**ASSIGNMENT**
From the records below, copy out each line that has the word "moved".
[RECORD EXTRACTS Boundary: Start]
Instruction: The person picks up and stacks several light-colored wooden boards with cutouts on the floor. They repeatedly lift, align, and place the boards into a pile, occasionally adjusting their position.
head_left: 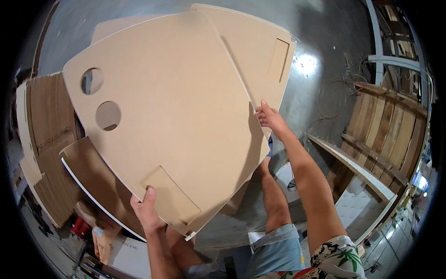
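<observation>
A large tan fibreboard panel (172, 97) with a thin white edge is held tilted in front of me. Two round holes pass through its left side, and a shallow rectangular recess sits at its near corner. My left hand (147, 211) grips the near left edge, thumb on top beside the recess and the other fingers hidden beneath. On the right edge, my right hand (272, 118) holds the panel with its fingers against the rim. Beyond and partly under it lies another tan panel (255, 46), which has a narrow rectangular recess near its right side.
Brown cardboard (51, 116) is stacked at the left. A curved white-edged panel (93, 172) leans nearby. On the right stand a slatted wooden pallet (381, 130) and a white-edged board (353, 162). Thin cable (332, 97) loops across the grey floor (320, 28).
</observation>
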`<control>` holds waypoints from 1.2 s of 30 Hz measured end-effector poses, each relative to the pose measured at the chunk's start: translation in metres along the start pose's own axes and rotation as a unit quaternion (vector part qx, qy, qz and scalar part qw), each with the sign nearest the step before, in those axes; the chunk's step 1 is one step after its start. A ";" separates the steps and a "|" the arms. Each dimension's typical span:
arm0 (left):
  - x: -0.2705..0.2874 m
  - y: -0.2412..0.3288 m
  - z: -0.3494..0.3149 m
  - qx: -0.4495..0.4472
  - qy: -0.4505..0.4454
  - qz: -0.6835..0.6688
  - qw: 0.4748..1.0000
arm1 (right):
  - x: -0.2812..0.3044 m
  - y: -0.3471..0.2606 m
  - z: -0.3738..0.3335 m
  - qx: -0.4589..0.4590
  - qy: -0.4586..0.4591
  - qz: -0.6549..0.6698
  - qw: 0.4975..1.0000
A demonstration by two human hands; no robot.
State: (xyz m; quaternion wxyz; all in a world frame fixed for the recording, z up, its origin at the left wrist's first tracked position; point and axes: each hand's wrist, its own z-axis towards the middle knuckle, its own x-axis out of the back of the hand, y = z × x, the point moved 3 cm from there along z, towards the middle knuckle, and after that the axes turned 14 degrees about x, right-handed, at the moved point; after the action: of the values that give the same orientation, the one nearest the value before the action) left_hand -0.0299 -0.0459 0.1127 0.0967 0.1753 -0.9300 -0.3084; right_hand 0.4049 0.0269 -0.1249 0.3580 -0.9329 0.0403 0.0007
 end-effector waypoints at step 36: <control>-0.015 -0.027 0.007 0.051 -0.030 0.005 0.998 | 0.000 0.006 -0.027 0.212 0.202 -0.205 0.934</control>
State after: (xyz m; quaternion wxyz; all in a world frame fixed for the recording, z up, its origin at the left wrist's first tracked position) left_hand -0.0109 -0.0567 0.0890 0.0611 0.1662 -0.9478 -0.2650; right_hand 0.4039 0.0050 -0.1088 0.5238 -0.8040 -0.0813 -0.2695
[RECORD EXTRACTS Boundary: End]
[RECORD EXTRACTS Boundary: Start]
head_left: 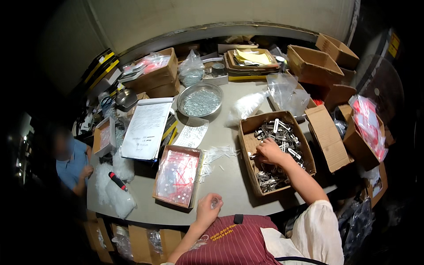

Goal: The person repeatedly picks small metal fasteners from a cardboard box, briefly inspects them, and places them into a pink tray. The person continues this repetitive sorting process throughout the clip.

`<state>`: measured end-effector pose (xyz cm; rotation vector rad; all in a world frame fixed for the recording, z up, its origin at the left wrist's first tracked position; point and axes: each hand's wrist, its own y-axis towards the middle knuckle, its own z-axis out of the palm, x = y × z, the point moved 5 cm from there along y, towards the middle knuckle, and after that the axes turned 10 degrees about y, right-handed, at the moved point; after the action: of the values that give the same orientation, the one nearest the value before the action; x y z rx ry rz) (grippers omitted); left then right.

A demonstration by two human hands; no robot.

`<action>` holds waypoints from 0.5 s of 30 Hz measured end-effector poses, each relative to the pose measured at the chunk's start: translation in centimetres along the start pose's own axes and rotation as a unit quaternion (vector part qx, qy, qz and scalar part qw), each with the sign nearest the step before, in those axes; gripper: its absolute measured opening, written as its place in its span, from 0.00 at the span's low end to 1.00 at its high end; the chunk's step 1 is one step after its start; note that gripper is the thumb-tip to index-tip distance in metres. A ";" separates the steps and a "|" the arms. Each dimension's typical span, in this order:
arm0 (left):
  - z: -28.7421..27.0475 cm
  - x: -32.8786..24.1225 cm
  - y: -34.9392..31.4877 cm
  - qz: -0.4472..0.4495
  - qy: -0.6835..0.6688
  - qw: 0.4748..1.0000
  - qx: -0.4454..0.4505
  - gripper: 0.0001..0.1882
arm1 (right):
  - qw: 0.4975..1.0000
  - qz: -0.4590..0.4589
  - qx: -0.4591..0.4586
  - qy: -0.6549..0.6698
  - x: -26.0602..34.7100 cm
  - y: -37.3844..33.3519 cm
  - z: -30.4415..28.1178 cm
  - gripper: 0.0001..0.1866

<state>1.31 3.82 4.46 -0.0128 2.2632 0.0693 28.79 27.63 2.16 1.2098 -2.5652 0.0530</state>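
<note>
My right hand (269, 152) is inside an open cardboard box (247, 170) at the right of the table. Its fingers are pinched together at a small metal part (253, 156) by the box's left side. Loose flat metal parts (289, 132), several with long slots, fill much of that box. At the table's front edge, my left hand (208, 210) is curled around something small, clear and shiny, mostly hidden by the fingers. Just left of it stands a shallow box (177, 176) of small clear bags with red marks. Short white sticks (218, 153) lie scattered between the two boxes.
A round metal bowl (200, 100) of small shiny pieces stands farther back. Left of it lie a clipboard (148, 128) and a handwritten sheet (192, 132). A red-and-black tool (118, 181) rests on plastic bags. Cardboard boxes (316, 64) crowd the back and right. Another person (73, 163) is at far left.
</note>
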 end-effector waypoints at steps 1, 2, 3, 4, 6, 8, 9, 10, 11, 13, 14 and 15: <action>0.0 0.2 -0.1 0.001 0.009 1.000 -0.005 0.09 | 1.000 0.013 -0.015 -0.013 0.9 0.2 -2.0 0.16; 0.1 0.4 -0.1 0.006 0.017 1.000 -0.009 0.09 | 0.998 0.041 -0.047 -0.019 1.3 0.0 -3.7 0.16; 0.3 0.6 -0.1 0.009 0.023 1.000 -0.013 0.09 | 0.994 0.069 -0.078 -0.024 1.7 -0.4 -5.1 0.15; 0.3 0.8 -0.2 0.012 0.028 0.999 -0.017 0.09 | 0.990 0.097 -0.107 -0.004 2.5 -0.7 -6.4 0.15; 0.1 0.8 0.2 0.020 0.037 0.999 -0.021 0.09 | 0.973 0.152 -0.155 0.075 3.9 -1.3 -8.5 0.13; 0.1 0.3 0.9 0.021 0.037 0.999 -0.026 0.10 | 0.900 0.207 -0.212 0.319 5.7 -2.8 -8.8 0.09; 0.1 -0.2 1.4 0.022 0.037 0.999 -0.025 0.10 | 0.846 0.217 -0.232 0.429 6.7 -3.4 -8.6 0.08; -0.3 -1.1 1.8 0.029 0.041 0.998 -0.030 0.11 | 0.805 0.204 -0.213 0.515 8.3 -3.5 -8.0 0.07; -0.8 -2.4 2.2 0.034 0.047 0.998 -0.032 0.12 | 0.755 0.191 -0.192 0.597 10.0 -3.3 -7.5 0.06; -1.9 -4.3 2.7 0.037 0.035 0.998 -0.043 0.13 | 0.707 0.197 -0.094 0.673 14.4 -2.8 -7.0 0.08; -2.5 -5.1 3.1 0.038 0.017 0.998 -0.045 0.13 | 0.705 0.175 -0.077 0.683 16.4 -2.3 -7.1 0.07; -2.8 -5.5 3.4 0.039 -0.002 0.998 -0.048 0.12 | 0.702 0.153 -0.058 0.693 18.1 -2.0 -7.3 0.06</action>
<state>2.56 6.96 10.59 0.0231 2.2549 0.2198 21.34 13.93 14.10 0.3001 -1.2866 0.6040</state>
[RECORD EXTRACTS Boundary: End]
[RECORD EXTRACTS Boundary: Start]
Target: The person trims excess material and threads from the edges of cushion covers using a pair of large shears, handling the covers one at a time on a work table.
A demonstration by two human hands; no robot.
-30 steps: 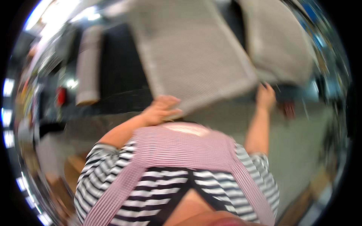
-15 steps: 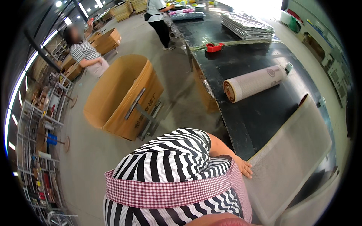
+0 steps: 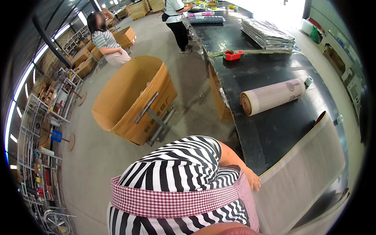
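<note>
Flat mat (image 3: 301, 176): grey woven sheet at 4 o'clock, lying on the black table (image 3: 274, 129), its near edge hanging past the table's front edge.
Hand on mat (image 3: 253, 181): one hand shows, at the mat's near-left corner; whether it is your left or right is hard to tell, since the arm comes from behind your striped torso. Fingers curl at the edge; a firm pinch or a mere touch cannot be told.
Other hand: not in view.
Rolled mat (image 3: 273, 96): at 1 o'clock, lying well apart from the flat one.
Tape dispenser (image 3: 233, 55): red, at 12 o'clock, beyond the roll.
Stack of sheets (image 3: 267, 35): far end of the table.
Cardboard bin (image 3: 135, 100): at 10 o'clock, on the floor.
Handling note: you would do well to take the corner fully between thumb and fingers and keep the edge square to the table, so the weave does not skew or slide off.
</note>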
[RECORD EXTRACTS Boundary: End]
**WORKED SOLUTION**
State: (xyz m; quaternion wxyz; all in a world frame fixed for the recording, z up, its origin at the left wrist's first tracked position; point and axes: each hand's wrist, its own z-axis towards the middle knuckle, its own x-axis out of the back of the hand, y = z × x, the point moved 3 cm from there along z, towards the middle knuckle, and after that the axes turned 14 degrees about x, right-handed, at the moved point; after the action: of the values that give the same orientation, the one nearest the value before the action) left_hand -0.0299 -0.0459 0.1127 0.0967 0.1753 -0.9300 -0.3084; right_hand 0.4049 0.0269 -0.1249 0.3580 -0.9329 0.0403 0.0007
`<state>`: measured end-effector pose (xyz cm; rotation vector rad; all in a world frame fixed for the recording, z up, its origin at the left wrist's first tracked position; point and axes: each hand's wrist, its own y-axis towards the middle knuckle, its own z-axis out of the palm, x = y × z, the point moved 5 cm from there along y, towards the middle knuckle, and after that the axes turned 10 degrees about y, right-handed, at the moved point; after the action: of the values that give the same orientation, the one nearest the value before the action; x y z rx ry rz) (grippers omitted); left then right.

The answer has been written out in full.